I noted a very strange effect when I was testing uMax in self play. The standard error over 100 games should be 4%, but when I played 1000 games between the same versions, and looked at the scores of the ten individual 100-game runs, these results deviated on the average much more from each other (and the final average result) than you would expect from the calculated standard error. This can only happen if the games are not independent! I can indeed not exclude this, as all the games were played in a single run, and were using the random seed the previous game ended with. So with a bad randomizer, if a single game repeats due to an equal or very close seed at the start of the game, it might imply that the following game repeats as well, destroying the independence of the game.

Whatever the cause, the effect was that the error in the win percentage was always a lot larger than you would expect based on the number of games.

My current testing methodology is to play 40 positions, once black, once white, and do this 32 times (64 games per position) and to repeat this against multiple opponents. This is giving pretty stable results and allows me to compare two versions with reasonable reliability. Anything less is not enough, based on a few hundred thousand games testing this.

bob · Post by **bob** » Sat Jun 02, 2007 8:41 am

I am working on an ICGA paper hitting on this very topic. I'll make it electronically available once it has made it thru the review process. There are lots of places where randomness can creep in, but the main one is timing. Timing is just not that accurate, and at today's NPS rates, a few milliseconds variance on a move can make a new best move pop up and change the game outcome randomly.

hgm · Post by **hgm** » Sat Jun 02, 2007 12:18 pm

Yes, for this reason testing at a fixed number of nodes and recording the ime, rather than fixing the time, seems preferable. But of course you cannot get rid of the randomness induced by SMP that way.

For this reason I still want to implement the tree comparison idea I proposed here lately. This would eliminate the randomness not by sampling enough games and relying on the (tediously slow) 1/sqrt(N) convergence, but by exhaustively generatng all possible realizations of the game from a given initial position. If the versions under comparison are quite close (the case that is most difficult to test with conventional methods), the entire game tree might consist of less than 100 games, but might give you the accuracy of a 10,000 games that are subject to chance effects.
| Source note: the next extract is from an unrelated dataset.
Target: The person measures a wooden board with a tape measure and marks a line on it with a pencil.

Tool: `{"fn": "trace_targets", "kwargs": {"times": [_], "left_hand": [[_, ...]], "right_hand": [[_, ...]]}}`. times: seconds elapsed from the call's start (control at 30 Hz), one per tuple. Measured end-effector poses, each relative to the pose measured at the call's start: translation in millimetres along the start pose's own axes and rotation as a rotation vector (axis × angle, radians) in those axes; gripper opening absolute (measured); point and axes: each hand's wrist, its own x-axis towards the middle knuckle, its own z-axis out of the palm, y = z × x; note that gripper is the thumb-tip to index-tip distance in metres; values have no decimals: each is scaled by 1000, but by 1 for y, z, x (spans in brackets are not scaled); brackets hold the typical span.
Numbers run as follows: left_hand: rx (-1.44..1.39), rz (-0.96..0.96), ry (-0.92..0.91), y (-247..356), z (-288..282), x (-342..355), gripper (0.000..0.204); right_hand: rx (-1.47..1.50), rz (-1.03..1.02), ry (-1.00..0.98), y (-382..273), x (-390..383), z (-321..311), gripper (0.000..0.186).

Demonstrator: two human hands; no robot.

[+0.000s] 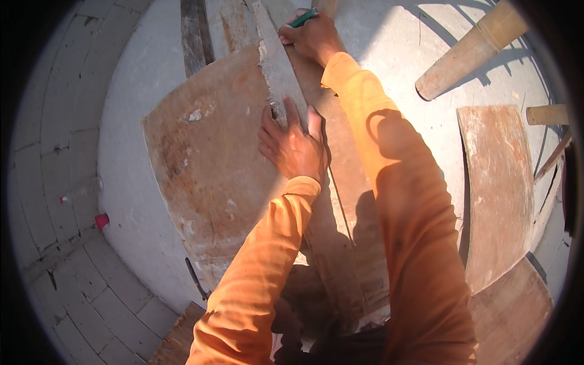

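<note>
On plywood sheet: wooden straightedge runs away lengthwise, left hand pinning.

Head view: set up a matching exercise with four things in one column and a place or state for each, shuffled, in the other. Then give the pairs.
Things:
1. green pencil
2. wooden strip
3. large board
4. red cap

Places or states:
A. lies on the concrete floor, far left
B. pinned under the left hand
C. gripped in the right hand
D. lies flat beneath the strip

Pairs: 1-C, 2-B, 3-D, 4-A
</note>
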Motion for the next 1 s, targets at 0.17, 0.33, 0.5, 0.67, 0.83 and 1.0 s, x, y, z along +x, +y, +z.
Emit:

Eelco de Groot · Post by **Eelco de Groot** » Sun Jun 03, 2007 1:15 am

hgm wrote:
Alessandro Scotti wrote:I remember since testing with Kiwi that results with 100 games are very unreliable. It sometimes happen that a version gets a bad start but gets better at the end of the long test. On the other hand, I had a version reach 64% after 100 games and finish with a disappointing 50% after 720 games... I will now increase the number to 800 and see if that brings some benefits (not much is expected though).
64% after 100 games between approximately equal engines is extreme: the standard error over 100 games should be 0.4/sqrt(100) = 4%, so a 14% deviation represents 3.5 sigma. This should happen on the average only 1 in ~4000 tries.

I noted a very strange effect when I was testing uMax in self play. The standard error over 100 games should be 4%, but when I played 1000 games between the same versions, and looked at the scores of the ten individual 100-game runs, these results deviated on the average much more from each other (and the final average result) than you would expect from the calculated standard error. This can only happen if the games are not independent! I can indeed not exclude this, as all the games were played in a single run, and were using the random seed the previous game ended with. So with a bad randomizer, if a single game repeats due to an equal or very close seed at the start of the game, it might imply that the following game repeats as well, destroying the independence of the game.

Whatever the cause, the effect was that the error in the win percentage was always a lot larger than you would expect based on the number of games.

Hello Harm,

Sorry if I interpret all this wrong, but is it not more likely that this interdependance you saw of games played shortly after or before another game, has to do with assigning resources by the operating system to the different processes? (I mean, rather than with your random seed generator?) At any one time Windows for instance here has to shift memory and CPU time to on average thirty processes on my PC and this can never be handled perfectly in such a way that two chess programs would get completely equal resources.

I'm no Windows expert at all, but, even if you unload and reload the two chessprograms after every game I would think it is possible that this could make matters even worse, if, in the worst case scenario, clearing up memory and terminating process is not done without leaving any traces.

In Ed's case I suppose he would prefer to test everything under DOS but as this was about Chessbase matches I suspect it was all done under Windows? Rebel never ran perfect under Windows, so I would expect some imperfect assigning memory and time could very well have occured because of Windows imperfections, and not because of Chessbase bugs.

Maybe certain chessprograms are more susceptible than others, and not clearing up used memory etc. could degrade match results for certain programs more than for others in the long run?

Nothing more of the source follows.